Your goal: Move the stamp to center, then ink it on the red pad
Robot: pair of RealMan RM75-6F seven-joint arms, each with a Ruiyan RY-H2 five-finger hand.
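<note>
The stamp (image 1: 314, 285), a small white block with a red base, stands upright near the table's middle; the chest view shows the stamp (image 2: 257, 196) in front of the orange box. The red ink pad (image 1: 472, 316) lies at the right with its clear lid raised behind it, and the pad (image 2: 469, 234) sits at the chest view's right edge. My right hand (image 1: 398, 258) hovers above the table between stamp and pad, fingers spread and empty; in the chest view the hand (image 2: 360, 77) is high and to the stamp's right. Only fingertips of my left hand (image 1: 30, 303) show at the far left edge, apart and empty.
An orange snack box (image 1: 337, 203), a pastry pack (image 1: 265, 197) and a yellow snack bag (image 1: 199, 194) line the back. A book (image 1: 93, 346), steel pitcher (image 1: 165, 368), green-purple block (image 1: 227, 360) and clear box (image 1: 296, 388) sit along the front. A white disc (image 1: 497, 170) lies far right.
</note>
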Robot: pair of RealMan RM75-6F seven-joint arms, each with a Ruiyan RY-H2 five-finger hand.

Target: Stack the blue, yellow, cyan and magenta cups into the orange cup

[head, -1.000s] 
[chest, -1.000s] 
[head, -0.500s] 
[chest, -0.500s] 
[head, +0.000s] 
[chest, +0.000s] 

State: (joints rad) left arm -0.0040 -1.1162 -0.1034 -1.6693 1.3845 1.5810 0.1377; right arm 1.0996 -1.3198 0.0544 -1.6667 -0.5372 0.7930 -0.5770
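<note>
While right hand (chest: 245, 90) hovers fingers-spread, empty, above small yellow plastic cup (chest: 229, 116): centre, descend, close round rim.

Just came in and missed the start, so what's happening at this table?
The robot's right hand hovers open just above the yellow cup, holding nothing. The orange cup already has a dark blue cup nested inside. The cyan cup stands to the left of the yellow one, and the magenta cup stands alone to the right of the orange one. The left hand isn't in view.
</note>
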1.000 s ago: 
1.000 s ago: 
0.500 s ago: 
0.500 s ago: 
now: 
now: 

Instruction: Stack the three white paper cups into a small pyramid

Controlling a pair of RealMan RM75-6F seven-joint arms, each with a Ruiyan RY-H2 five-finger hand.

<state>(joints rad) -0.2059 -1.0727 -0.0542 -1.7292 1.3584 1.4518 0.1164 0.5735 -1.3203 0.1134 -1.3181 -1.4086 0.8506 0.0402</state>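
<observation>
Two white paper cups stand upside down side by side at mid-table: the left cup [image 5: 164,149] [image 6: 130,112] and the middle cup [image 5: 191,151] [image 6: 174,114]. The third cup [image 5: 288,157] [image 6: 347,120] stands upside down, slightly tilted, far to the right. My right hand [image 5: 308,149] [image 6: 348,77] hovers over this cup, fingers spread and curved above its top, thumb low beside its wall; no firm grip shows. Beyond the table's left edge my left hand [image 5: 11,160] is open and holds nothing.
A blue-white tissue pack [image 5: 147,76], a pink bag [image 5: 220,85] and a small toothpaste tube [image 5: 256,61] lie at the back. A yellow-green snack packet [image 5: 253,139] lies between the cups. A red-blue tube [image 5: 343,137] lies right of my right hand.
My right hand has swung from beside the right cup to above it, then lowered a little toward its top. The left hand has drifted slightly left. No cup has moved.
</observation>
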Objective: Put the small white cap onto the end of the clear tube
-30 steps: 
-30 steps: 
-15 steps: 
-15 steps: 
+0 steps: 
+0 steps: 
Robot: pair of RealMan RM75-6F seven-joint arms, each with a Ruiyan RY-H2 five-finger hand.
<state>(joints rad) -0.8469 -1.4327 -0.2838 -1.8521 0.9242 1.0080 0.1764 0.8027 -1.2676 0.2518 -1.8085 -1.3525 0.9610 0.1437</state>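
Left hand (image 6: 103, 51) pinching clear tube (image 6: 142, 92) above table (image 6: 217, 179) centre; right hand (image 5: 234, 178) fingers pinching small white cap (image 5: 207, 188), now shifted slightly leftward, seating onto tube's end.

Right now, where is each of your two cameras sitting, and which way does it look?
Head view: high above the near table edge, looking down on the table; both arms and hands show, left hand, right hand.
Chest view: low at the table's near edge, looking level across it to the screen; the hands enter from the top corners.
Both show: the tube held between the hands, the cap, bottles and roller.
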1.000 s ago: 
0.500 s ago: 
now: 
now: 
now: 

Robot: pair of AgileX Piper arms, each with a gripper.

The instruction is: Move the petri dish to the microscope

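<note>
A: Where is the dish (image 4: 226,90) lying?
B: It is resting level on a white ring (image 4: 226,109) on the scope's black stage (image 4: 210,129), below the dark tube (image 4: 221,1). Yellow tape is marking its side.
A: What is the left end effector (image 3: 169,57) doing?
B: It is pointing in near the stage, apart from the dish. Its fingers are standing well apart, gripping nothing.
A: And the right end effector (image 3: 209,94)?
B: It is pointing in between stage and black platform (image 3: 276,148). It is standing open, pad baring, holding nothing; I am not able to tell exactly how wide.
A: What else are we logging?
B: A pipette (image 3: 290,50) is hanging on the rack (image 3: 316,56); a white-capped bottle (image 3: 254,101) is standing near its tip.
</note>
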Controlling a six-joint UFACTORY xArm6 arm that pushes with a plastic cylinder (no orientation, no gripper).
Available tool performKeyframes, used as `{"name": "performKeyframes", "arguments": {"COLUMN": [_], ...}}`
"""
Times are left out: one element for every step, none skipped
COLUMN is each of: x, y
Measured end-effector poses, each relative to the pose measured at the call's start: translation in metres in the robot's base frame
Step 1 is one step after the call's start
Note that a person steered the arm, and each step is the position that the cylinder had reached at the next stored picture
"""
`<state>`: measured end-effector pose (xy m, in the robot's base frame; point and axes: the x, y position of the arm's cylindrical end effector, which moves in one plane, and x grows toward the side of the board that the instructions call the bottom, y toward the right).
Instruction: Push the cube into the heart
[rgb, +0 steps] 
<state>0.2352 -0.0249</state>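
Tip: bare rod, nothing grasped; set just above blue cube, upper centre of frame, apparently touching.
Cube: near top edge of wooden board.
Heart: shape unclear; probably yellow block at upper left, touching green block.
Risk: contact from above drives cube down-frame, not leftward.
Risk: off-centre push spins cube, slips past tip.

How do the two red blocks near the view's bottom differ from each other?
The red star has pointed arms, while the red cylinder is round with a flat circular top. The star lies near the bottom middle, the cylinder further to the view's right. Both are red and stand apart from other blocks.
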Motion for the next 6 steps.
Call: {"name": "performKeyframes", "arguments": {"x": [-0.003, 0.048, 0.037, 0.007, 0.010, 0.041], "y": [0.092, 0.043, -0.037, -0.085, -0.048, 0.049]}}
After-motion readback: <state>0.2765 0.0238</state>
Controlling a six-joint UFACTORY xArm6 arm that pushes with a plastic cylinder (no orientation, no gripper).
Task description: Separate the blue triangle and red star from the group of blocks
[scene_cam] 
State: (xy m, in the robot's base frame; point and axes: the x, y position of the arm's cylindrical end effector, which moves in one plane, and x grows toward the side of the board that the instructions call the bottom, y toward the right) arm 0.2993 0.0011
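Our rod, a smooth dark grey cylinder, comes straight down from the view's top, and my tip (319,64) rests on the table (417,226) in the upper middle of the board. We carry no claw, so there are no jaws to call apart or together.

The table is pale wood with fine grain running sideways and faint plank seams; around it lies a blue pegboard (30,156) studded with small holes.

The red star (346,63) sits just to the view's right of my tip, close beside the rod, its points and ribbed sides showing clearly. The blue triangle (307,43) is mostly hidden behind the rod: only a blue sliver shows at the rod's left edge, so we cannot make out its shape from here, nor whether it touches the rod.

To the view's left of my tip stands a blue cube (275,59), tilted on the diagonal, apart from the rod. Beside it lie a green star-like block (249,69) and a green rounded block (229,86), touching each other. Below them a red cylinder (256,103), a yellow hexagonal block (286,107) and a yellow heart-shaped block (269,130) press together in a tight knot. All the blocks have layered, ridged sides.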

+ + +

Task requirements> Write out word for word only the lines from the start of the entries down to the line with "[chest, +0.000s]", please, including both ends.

Worked solution>
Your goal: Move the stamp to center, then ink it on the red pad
Robot: pair of RealMan RM75-6F seven-joint arms, each with a Ruiyan RY-H2 five-finger hand.
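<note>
The stamp (image 1: 314, 285), a small white block with a red base, stands upright near the table's middle; the chest view shows the stamp (image 2: 257, 196) in front of the orange box. The red ink pad (image 1: 472, 316) lies at the right with its clear lid raised behind it, and the pad (image 2: 469, 234) sits at the chest view's right edge. My right hand (image 1: 398, 258) hovers above the table between stamp and pad, fingers spread and empty; in the chest view the hand (image 2: 360, 77) is high and to the stamp's right. Only fingertips of my left hand (image 1: 30, 303) show at the far left edge, apart and empty.
An orange snack box (image 1: 337, 203), a pastry pack (image 1: 265, 197) and a yellow snack bag (image 1: 199, 194) line the back. A book (image 1: 93, 346), steel pitcher (image 1: 165, 368), green-purple block (image 1: 227, 360) and clear box (image 1: 296, 388) sit along the front. A white disc (image 1: 497, 170) lies far right.
</note>
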Robot: pair of RealMan RM75-6F seven-joint arms, each with a Ruiyan RY-H2 five-finger hand.

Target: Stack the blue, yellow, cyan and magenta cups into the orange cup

[head, -1.000s] 
[chest, -1.000s] 
[head, -0.500s] 
[chest, -0.500s] 
[head, +0.000s] 
[chest, +0.000s] 

Nothing further remains to be added to the answer.